(Task objective): Keep the text of the data exactly as it is and omit each picture from the copy.

(Collected material):
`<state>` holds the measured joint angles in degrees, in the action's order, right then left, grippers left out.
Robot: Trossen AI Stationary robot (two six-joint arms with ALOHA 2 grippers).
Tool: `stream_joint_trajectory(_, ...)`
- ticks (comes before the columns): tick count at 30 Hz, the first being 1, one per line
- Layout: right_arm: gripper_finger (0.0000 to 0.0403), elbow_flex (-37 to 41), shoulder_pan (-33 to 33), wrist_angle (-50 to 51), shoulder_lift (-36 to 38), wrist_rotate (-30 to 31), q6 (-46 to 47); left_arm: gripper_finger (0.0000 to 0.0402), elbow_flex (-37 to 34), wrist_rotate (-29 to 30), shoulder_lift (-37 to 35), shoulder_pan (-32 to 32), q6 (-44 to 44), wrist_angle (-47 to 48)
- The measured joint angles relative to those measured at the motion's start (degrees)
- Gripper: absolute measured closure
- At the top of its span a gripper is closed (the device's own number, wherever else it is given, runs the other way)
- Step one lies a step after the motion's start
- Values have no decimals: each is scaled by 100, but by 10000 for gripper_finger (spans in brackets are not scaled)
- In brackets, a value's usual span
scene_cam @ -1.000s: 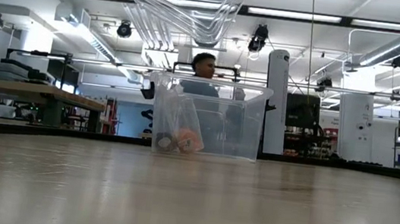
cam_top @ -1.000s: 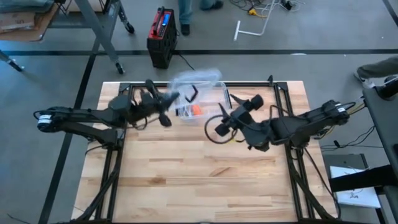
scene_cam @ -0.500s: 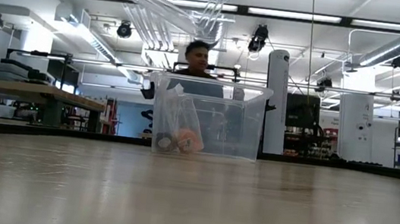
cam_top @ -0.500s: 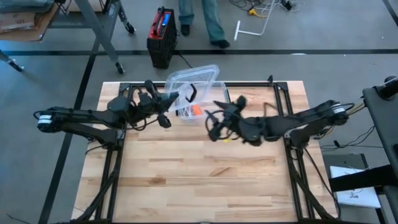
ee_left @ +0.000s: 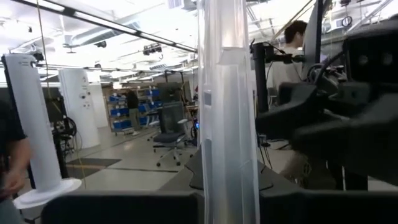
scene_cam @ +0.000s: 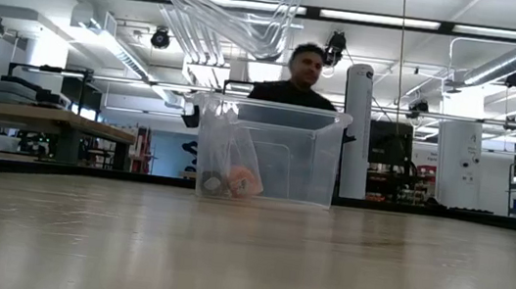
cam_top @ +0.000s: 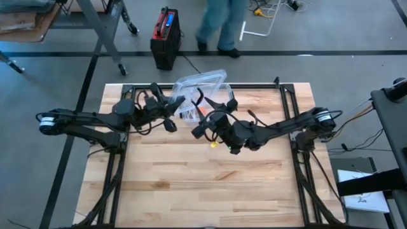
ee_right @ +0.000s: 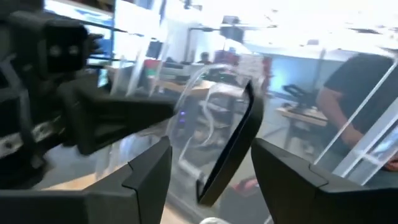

(Solution to the problem):
`<state>` holds the measured joint angles in degrees, in the action's order, right then left, grippers left out.
Robot: Trossen AI Stationary robot (two six-joint arms with ALOHA 2 grippers).
Tool: `stream_joint_trajectory(_, ...)`
- ticks (comes before the columns): tick count at 30 Hz, the first being 1, one per line
- Layout: right_arm: gripper_finger (0.0000 to 0.0403), elbow_flex (-37 to 41), shoulder_pan (-33 to 33), wrist_angle (-50 to 51), shoulder_lift (-36 to 38), wrist_rotate (-30 to 31), q6 (-46 to 47); left_arm: gripper_finger (0.0000 to 0.0402), elbow_flex (-37 to 34), wrist_rotate (-29 to 30), shoulder_lift (-37 to 35), shoulder_pan (-32 to 32), q6 (-44 to 44), wrist_angle (-47 to 48)
- The measured joint angles relative to those measured at the motion's start (degrees)
- Gripper: absolute measured closure
- At the top of its span a gripper is closed (the device's own number, wherever else it is given, runs the other way)
- Step one lies a step after the motion's start
- Values have no decimals: each is scaled by 100, but by 10000 for gripper_finger (spans in brackets are not scaled)
- In brackets, a value's usual span
scene_cam @ -1.000s: 
cam_top @ -1.000s: 
scene_cam @ -0.500s: 
cam_top @ -0.500s: 
ee_left @ +0.000s: 
scene_cam @ +0.000s: 
cam_top @ +0.000s: 
ee_right @ +0.000s: 

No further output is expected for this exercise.